Copy the data that appears below exactly. Drop the pictures.

......

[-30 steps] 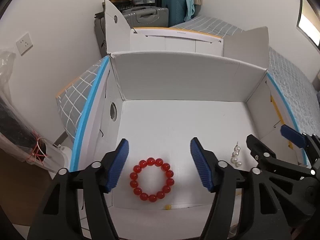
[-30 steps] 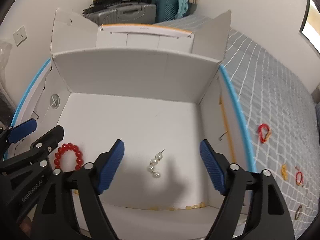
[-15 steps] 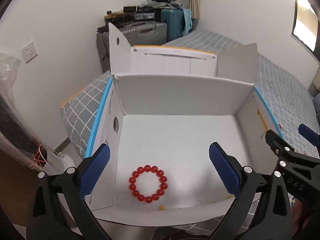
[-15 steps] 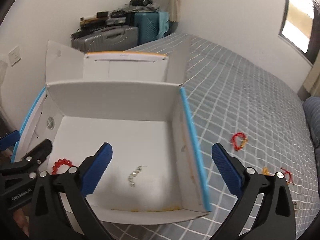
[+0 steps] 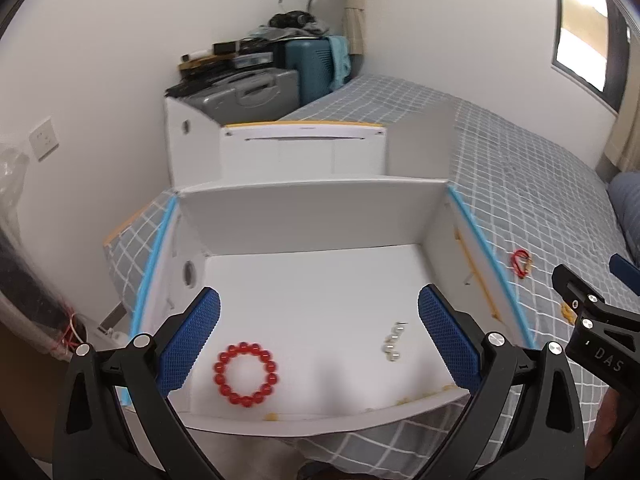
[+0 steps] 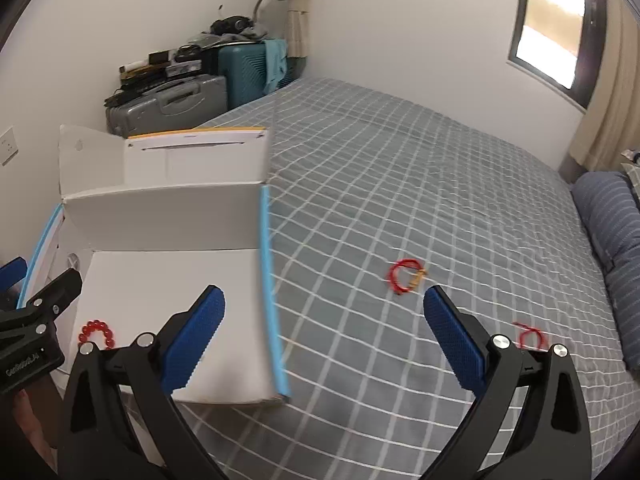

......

*RESPONSE TO THIS TASK*:
[-30 steps] 
[-30 steps] 
[-15 steps] 
[-15 steps] 
[+0 steps] 
[+0 steps] 

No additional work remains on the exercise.